Na Ação Direta de Inconstitucionalidade nº 4.481/PR, da relatoria do ministro Luís Roberto Barroso, o Supremo assentou a invalidade de norma estadual por meio da qual foram concedidos benefícios fiscais sem convênio interestadual prévio – em síntese, lei que promoveu a chamada “guerra fiscal do ICMS” –, por afronta ao artigo 155, § 2º, inciso XII, alínea “g”, da Constituição. Apesar de a jurisprudência do Tribunal, há quase vinte e cinco anos, apontar para a inconstitucionalidade dessa prática legislativa, a maioria decidiu pela modulação sob o argumento de a lei já ter vigorado por oito anos! Votei vencido, lamentando estar “ficando muito fácil editar diplomas legais à margem da Constituição Federal, porque depois, em passo seguinte, há o concerto do Supremo; mas concerto não com ‘s’, o concerto com ‘c’. Dá-se, naquele período, o dito pelo não dito, salva-se a lei em detrimento da Carta da República, como se esta tivesse ficado em suspenso no período, não vigorasse no território nacional”.
Nas Ações Diretas de Inconstitucionalidade nº 4.357/DF e nº 4.425/DF, acórdãos redigidos pelo ministro Luiz Fux, a maioria decidiu pela modulação dos efeitos da declaração de inconstitucionalidade da Emenda Constitucional nº 62, de 2009, versado o regime de pagamentos mediante precatórios, inclusive quanto ao fator de correção dos débitos. Na ocasião, adverti que a modulação, ao arrepio da isonomia, criaria credores diferentes: os que terão créditos corrigidos consoante cláusula proclamada inconstitucional, porque aquém da inflação, pelo Supremo e os que terão créditos corrigidos, como deve ser para que não haja a perda do poder aquisitivo, por indexador diverso.
A modulação hoje é a tônica.

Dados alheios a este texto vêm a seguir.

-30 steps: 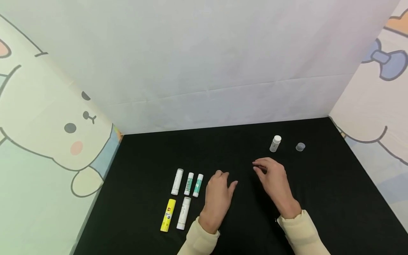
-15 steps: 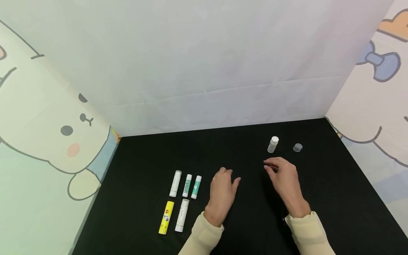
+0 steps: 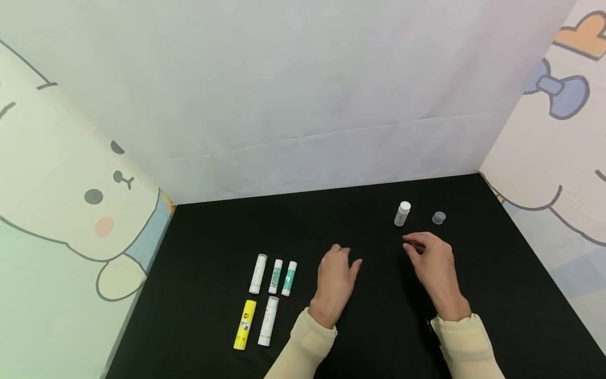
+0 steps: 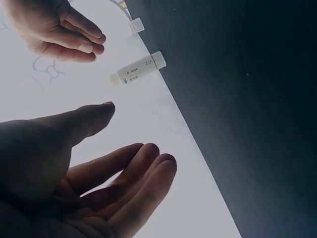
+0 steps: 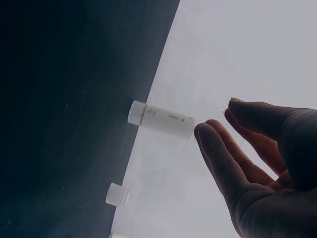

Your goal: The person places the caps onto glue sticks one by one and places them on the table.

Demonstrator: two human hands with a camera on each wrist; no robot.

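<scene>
- The desk (image 3: 213, 226) is black, with white walls around it.
- Both hands have slid a little to the right since a second ago.
- The right hand (image 3: 433, 263) is now closer to the small bottle (image 3: 402, 213). Its fingers are loosely bent and hold nothing.
- The left hand (image 3: 337, 281) hovers low over the desk with relaxed fingers. It holds nothing too.
- The bottle stands upright at the back right, with its loose cap (image 3: 438, 217) just beside it. Neither has moved.
- Five glue sticks (image 3: 267, 295) lie at the left, untouched.
</scene>
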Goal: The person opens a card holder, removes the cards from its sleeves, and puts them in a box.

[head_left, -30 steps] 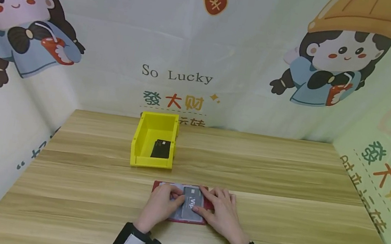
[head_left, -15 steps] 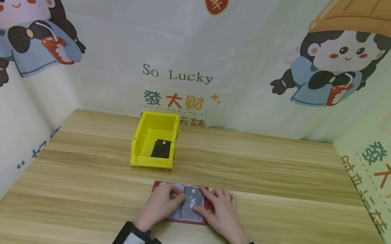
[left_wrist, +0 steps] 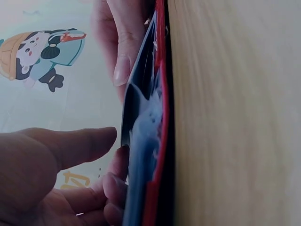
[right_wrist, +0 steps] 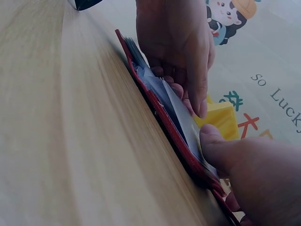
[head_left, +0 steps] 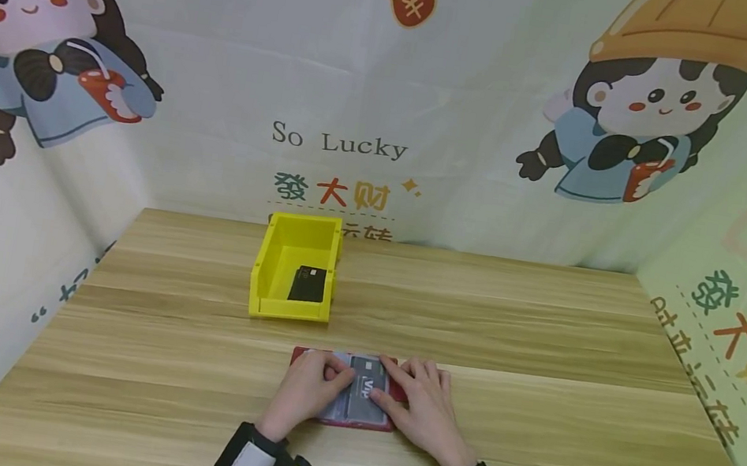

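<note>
A red card holder (head_left: 403,393) with clear plastic sleeves lies open on the table. On it a grey card (head_left: 365,403) marked "VIP" sits at a sleeve; in the right wrist view its left edge is raised off the holder. My left hand (head_left: 307,391) pinches that edge between curled fingers and thumb, the fingertips partly hidden by the hand. Across the holder's right part my right hand (head_left: 423,411) lies with fingers extended. Its thumb (right_wrist: 210,136) rests on the card's right side, and the index finger reaches the far edge of the holder.
Beyond the holder stands a yellow bin (head_left: 258,280) with black cards (head_left: 307,285) inside. The wooden table (head_left: 544,345) ends at a printed cloth backdrop (head_left: 475,120) behind and at both sides.
Both hands keep almost the same place. The holder's near edge has shifted very slightly toward me, and the card has tipped a little between the hands.
</note>
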Available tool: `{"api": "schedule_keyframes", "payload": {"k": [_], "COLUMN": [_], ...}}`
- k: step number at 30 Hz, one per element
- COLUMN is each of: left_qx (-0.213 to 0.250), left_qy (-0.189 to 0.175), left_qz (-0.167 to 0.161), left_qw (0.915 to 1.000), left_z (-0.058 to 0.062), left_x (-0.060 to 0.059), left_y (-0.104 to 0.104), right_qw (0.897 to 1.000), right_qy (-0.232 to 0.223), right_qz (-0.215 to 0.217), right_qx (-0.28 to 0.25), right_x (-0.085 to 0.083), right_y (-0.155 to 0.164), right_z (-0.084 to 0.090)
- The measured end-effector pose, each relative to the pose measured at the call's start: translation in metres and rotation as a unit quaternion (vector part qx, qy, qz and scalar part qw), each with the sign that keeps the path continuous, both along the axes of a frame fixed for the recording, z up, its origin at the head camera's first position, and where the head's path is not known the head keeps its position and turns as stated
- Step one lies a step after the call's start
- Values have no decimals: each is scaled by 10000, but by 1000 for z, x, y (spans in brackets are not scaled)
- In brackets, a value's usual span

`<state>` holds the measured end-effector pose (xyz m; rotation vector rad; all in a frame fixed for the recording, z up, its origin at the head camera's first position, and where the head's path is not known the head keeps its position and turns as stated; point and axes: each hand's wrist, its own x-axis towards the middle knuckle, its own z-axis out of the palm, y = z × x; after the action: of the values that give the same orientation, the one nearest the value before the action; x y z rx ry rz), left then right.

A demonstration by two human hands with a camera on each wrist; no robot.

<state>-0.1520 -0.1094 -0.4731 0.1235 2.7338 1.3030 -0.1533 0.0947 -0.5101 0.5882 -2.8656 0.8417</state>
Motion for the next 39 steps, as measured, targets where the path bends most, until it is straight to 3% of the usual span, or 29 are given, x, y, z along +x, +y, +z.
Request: {"api": "schedule_keyframes", "payload": {"k": [26, 33, 39], "left_qx": [306, 325, 285], "left_qy": [-383, -563, -462], "left_qz": [24, 175, 166], "left_qw": [9988, 9977, 9984], "left_z": [-1, -1, 1], "left_x": [-4, -6, -6], "left_y": [-10, -16, -14], "right_qw": [9999, 9999, 9998], "right_qy": [114, 115, 136], "right_qz": [-49, -40, -44], "right_qx": [101, 119, 135], "right_x": [1, 1, 0], "right_y": [-1, -1, -1], "right_z": [-2, -2, -3]}}
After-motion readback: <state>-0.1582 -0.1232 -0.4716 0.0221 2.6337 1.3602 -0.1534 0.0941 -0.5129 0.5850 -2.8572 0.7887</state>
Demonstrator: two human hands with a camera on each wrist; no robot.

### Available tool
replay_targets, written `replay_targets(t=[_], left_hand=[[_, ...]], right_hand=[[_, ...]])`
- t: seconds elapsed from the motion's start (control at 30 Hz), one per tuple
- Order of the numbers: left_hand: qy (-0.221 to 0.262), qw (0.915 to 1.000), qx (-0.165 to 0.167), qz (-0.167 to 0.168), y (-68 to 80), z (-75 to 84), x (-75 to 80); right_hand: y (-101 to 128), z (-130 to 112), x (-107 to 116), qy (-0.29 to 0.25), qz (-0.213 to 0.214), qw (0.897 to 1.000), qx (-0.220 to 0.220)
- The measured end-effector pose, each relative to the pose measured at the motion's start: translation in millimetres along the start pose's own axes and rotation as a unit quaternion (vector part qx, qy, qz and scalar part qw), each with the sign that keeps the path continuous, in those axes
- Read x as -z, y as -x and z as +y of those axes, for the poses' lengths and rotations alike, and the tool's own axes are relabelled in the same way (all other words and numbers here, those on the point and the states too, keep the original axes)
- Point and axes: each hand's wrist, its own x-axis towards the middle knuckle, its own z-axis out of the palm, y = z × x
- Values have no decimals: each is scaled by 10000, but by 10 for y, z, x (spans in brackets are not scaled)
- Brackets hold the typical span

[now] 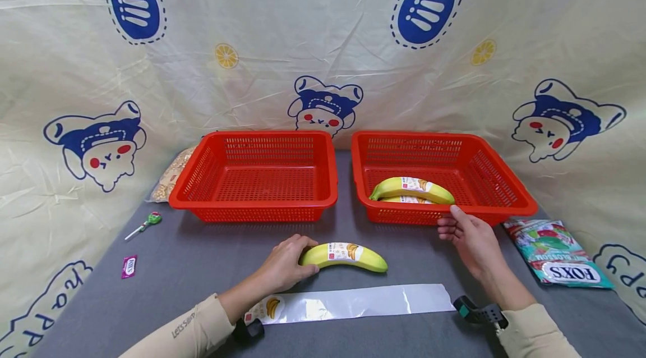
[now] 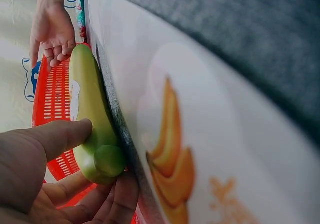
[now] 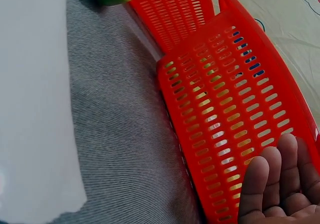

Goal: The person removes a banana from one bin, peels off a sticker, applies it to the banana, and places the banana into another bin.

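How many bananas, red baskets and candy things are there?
Bananas: 3, one on the table held by the left hand, two in the right basket.
Red baskets: 2.
Candy things: 3, lollipop, small candy, Fox's bag.
Total: 8.

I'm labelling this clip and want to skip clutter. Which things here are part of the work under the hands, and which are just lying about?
In hand:
- banana on the table, gripped by the left hand
- right basket, its front rim touched by the right hand, with bananas inside
- left basket
- plastic wrapper

Lying about:
- candy bag
- lollipop
- small purple packet
- snack bag
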Motion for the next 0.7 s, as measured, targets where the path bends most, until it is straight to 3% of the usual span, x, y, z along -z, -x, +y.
replay_targets(t=[0.33, 0.7], left_hand=[[4, 10000, 31, -14, -1, 5, 6], [86, 9999, 117, -91, 10, 27, 32]], right_hand=[[-25, -9, 33, -554, -30, 9984, 65], [-60, 20, 28, -508, 134, 9986, 90]])
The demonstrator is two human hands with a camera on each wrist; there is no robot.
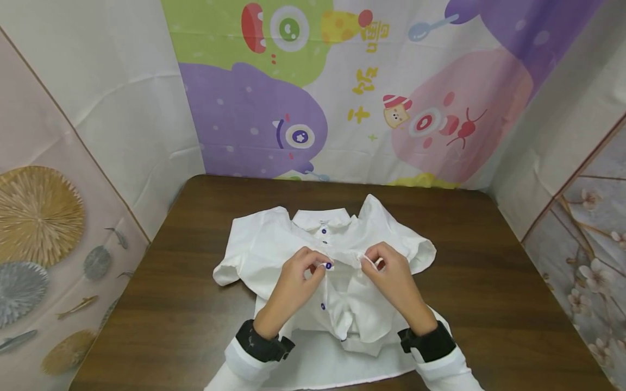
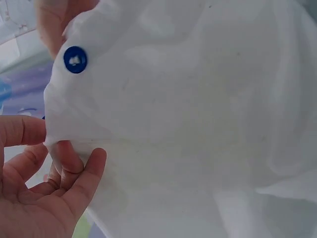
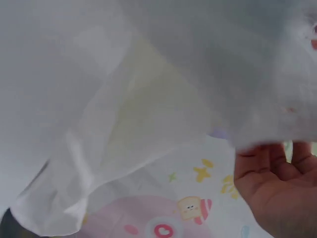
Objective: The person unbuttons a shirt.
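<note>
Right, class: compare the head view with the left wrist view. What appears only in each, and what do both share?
Only the head view shows the dark brown wooden table, the cartoon monster backdrop, the right hand pinching the placket, and the collar. Only the left wrist view shows the left fingertips pinching the fabric edge from below. Both show the white short-sleeved cotton shirt, a round blue button and the left hand.
</note>
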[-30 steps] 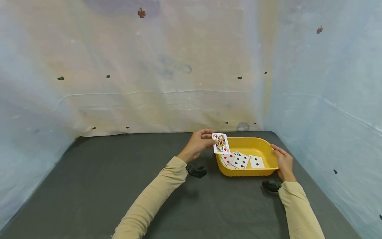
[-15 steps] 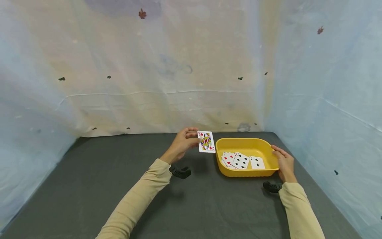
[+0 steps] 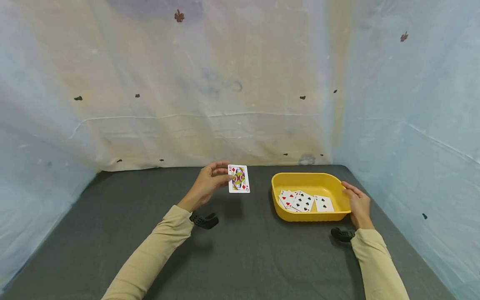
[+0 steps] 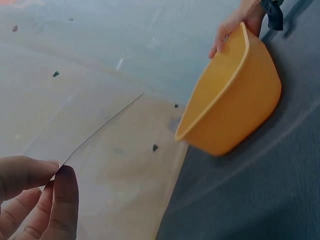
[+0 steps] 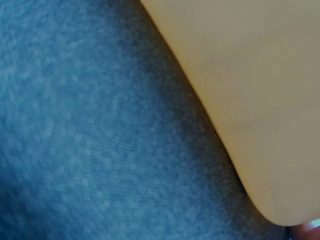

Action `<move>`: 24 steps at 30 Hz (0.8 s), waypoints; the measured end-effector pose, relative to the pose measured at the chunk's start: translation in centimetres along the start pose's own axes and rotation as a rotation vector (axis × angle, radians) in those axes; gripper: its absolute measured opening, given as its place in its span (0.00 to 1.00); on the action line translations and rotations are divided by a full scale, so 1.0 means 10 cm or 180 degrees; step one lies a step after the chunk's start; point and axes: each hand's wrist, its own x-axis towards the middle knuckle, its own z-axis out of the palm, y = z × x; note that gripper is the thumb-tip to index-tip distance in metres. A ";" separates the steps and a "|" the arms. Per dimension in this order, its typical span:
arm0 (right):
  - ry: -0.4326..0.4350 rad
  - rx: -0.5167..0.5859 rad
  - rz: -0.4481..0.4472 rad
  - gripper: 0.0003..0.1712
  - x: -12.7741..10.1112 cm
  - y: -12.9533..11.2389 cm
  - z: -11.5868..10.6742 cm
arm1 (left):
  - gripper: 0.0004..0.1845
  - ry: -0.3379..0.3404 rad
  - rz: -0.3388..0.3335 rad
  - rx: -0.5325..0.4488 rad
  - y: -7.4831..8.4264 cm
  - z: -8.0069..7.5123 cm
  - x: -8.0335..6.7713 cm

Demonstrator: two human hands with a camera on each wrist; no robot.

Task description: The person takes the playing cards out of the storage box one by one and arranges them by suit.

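My left hand [image 3: 207, 184] pinches a playing card, the queen of diamonds [image 3: 239, 179], between thumb and fingers. It holds the card above the dark table, face toward the head camera. In the left wrist view the card [image 4: 102, 126] appears edge-on as a thin, slightly bent line. To its right stands a yellow plastic tub [image 3: 300, 216], with my right hand [image 3: 359, 205] gripping its right end at the rim. Several face-up cards lie inside: hearts [image 3: 287, 197], spades in the middle [image 3: 303, 201], and a separate spade card [image 3: 324, 203]. The tub wall [image 5: 260, 110] fills much of the right wrist view.
A dark grey cloth covers the table [image 3: 277, 258]. Pale hanging sheets [image 3: 217, 96] with small dark marks enclose the back and both sides. The tub stands near the right-hand sheet [image 3: 420, 166]. Black wrist devices [image 3: 205, 221] are on both wrists.
My left hand has carried the queen of diamonds leftward, from over the tub's left edge to a spot well left of it. My right hand and the tub have stayed put.
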 end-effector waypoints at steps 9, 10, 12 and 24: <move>0.0024 -0.0010 -0.0029 0.22 -0.03 -0.02 0.01 | 0.26 0.0133 -0.0037 0.0154 0.03 -0.38 -0.14; 0.0024 -0.0011 -0.0030 0.22 -0.03 -0.01 0.01 | 0.27 0.0145 -0.0050 0.0155 0.03 -0.43 -0.16; 0.0017 -0.0004 -0.0027 0.22 -0.03 -0.01 0.01 | 0.27 0.0193 -0.0086 0.0177 0.04 -0.51 -0.19; -0.0017 -0.0020 -0.0024 0.23 -0.02 -0.02 0.02 | 0.30 0.0392 -0.0187 0.0453 -0.02 -1.06 -0.36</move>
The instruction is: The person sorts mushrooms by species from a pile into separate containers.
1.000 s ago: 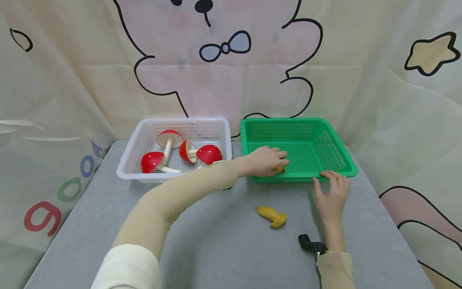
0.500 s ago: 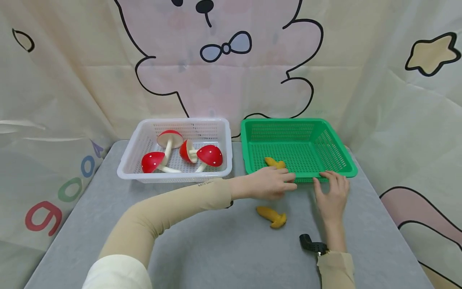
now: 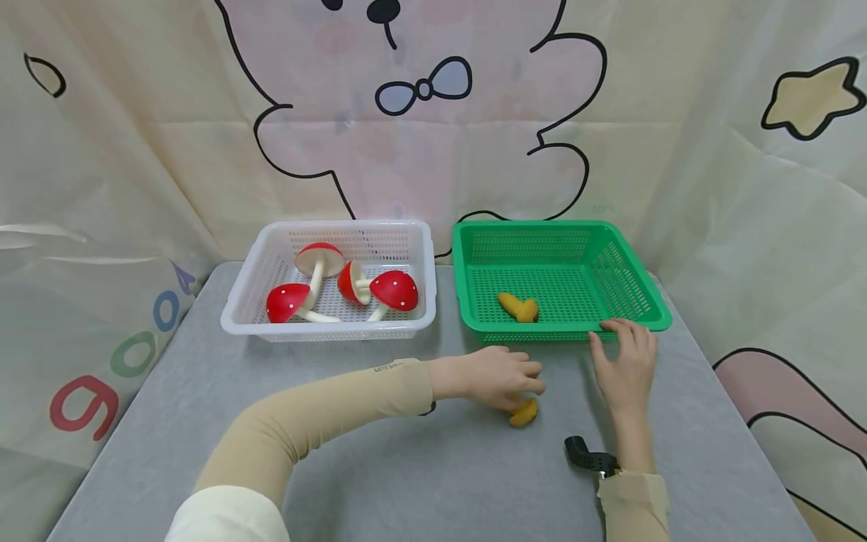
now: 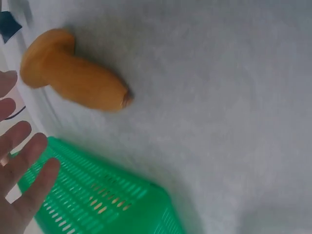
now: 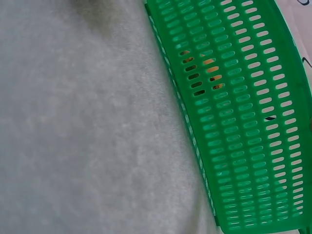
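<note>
Grey felt covers the table (image 3: 420,459), a cartoon-bear curtain hanging behind it. My left hand (image 3: 497,376) has come back from the green basket (image 3: 562,335) and now lies over the yellow mushroom (image 3: 523,413) on the cloth, fingers bent down on its near end; I cannot tell from the head view whether they have closed on it, and the left wrist view shows the mushroom (image 4: 73,80) lying flat beside spread fingers (image 4: 29,170). A second ago that hand was inside the basket; the other yellow mushroom (image 3: 518,307) now rests there alone. My right hand (image 3: 626,361) lies relaxed with fingertips on the basket's near rim. Four red mushrooms (image 3: 393,290) lie in the white basket (image 3: 325,331) to the left. So I judge one yellow piece sorted and one left.
</note>
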The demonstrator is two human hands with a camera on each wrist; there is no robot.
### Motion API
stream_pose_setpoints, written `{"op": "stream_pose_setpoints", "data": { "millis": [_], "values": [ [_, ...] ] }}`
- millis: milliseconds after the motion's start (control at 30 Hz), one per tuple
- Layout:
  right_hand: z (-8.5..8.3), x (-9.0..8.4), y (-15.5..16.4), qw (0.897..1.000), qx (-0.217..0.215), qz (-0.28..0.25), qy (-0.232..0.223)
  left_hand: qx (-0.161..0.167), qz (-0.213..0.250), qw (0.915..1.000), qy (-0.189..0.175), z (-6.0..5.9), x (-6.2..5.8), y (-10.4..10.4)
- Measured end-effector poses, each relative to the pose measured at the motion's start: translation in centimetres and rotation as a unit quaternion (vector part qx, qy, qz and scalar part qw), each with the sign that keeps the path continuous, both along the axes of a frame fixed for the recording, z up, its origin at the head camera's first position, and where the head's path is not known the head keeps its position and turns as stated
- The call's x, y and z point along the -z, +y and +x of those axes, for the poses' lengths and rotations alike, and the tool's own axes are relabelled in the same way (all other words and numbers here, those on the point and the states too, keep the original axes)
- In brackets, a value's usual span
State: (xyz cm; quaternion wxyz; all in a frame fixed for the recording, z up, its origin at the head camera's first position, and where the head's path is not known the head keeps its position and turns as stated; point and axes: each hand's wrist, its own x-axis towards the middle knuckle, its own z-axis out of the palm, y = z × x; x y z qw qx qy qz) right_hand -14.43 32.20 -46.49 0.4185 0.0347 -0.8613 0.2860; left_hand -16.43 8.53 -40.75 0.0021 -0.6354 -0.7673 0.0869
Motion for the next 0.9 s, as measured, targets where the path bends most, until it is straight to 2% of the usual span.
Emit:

Deveria ser, se tanto, exceção, mas está barateada. Talvez a Constituição Federal não seja boa o suficiente para aqueles incumbidos de guardá-la. Não me canso de repetir: “vivemos uma quadra muito estranha, de abandono de parâmetros, de colocação de princípios inerentes ao Estado Democrático de Direito em segundo plano, quadra em que o dito passa pelo não dito, o certo por errado e vice-versa. Não sei, com pureza d’alma, onde vamos parar com esse esgarçamento das instituições pátrias!”
1 Ministro do Supremo Tribunal Federal. Presidente do Supremo Tribunal Federal (maio de 2001 a maio de 2003) e do Tribunal Superior Eleitoral (maio de 1996 a junho de 1997, maio de 2006 a maio de 2008, novembro de 2013 a maio de 2014).